[RECORDED INFORMATION]
+ + + +

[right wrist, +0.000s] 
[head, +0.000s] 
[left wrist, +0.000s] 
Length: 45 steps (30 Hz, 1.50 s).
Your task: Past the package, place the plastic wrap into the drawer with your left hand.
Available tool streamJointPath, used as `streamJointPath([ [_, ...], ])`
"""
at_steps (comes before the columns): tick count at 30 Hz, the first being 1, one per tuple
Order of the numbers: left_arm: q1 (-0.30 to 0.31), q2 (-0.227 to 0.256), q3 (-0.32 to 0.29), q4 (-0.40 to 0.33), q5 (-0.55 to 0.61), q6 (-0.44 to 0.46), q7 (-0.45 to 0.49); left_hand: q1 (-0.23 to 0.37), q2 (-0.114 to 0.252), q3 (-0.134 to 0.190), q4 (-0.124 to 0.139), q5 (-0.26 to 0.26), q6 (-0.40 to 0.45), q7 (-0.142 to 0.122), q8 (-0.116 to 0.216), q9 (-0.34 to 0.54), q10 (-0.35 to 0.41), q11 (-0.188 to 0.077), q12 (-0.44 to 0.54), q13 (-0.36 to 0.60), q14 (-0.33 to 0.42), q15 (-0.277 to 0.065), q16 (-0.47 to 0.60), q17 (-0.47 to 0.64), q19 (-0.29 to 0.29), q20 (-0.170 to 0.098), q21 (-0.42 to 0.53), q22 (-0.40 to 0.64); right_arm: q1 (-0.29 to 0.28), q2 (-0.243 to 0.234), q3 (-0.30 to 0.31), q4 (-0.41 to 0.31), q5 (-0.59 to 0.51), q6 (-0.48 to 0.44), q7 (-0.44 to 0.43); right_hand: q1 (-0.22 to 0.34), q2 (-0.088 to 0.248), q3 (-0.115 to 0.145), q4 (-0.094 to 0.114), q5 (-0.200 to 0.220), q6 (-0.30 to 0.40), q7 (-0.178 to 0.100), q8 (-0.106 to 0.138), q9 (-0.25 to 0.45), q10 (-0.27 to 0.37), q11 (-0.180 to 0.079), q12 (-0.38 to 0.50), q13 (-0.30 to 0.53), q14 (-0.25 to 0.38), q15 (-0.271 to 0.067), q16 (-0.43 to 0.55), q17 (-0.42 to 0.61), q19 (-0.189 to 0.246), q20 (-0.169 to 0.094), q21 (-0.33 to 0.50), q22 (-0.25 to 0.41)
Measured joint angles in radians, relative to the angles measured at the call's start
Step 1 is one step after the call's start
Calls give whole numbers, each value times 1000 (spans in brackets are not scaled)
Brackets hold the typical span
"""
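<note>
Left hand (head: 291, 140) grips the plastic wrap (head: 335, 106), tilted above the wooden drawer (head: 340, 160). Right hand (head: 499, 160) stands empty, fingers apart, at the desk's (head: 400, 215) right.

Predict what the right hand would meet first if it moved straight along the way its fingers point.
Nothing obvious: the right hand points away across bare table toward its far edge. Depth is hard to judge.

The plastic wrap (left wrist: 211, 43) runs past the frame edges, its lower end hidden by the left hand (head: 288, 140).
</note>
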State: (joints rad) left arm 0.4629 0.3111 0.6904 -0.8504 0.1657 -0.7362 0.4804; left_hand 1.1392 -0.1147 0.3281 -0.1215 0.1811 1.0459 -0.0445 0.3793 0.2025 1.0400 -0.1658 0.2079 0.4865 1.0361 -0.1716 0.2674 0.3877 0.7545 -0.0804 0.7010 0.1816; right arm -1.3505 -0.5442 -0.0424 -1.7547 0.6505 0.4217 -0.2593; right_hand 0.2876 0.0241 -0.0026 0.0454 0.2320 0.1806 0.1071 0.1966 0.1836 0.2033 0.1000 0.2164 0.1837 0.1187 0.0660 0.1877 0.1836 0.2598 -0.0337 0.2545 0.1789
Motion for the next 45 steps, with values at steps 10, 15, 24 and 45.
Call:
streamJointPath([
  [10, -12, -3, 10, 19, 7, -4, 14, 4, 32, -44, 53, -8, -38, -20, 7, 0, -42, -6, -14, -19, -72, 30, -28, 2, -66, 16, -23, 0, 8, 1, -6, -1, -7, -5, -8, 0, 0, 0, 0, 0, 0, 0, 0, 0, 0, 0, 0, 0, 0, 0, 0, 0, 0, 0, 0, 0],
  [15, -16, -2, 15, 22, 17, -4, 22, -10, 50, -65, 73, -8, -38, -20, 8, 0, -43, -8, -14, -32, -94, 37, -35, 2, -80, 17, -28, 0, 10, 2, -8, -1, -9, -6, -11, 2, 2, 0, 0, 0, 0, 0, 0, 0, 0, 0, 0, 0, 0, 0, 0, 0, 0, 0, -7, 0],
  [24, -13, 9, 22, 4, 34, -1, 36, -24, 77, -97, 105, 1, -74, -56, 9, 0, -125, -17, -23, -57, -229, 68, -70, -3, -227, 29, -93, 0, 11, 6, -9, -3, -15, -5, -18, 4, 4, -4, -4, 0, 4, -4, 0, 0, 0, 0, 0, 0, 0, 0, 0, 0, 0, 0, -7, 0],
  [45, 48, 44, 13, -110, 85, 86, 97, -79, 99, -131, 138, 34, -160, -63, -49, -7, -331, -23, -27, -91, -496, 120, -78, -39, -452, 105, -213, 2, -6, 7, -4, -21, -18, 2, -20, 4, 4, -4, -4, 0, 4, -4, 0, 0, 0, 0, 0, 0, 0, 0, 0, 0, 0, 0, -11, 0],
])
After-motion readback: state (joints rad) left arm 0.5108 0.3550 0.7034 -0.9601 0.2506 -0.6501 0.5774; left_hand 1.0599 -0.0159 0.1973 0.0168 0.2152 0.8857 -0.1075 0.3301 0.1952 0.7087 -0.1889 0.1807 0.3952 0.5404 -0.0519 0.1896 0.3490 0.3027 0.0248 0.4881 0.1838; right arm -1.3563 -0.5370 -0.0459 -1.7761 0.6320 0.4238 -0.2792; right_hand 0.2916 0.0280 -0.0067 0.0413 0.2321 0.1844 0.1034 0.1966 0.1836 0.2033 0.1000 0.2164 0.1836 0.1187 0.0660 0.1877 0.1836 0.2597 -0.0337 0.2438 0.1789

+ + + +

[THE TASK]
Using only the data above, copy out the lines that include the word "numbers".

[THE ANSWER]
Order of the numbers: left_arm: q1 (-0.30 to 0.31), q2 (-0.227 to 0.256), q3 (-0.32 to 0.29), q4 (-0.40 to 0.33), q5 (-0.55 to 0.61), q6 (-0.44 to 0.46), q7 (-0.45 to 0.49); left_hand: q1 (-0.23 to 0.37), q2 (-0.114 to 0.252), q3 (-0.134 to 0.190), q4 (-0.124 to 0.139), q5 (-0.26 to 0.26), q6 (-0.40 to 0.45), q7 (-0.142 to 0.122), q8 (-0.116 to 0.216), q9 (-0.34 to 0.54), q10 (-0.35 to 0.41), q11 (-0.188 to 0.077), q12 (-0.44 to 0.54), q13 (-0.36 to 0.60), q14 (-0.33 to 0.42), q15 (-0.277 to 0.065), q16 (-0.47 to 0.60), q17 (-0.47 to 0.64), q19 (-0.29 to 0.29), q20 (-0.170 to 0.098), q21 (-0.42 to 0.53), q22 (-0.40 to 0.64); right_arm: q1 (-0.29 to 0.28), q2 (-0.243 to 0.234), q3 (-0.30 to 0.31), q4 (-0.41 to 0.31), q5 (-0.59 to 0.51), q6 (-0.48 to 0.44), q7 (-0.44 to 0.43); right_hand: q1 (-0.22 to 0.34), q2 (-0.088 to 0.248), q3 (-0.115 to 0.145), q4 (-0.094 to 0.114), q5 (-0.200 to 0.220), q6 (-0.30 to 0.40), q7 (-0.178 to 0.100), q8 (-0.106 to 0.138), q9 (-0.25 to 0.45), q10 (-0.27 to 0.37), q11 (-0.180 to 0.079), q12 (-0.38 to 0.50), q13 (-0.30 to 0.53), q14 (-0.25 to 0.38), q15 (-0.271 to 0.067), q16 (-0.43 to 0.55), q17 (-0.42 to 0.61), q19 (-0.189 to 0.246), q20 (-0.169 to 0.094), q21 (-0.33 to 0.50), q22 (-0.25 to 0.41)
Calls give whole numbers, each value times 1000 (spans in brackets are not scaled)

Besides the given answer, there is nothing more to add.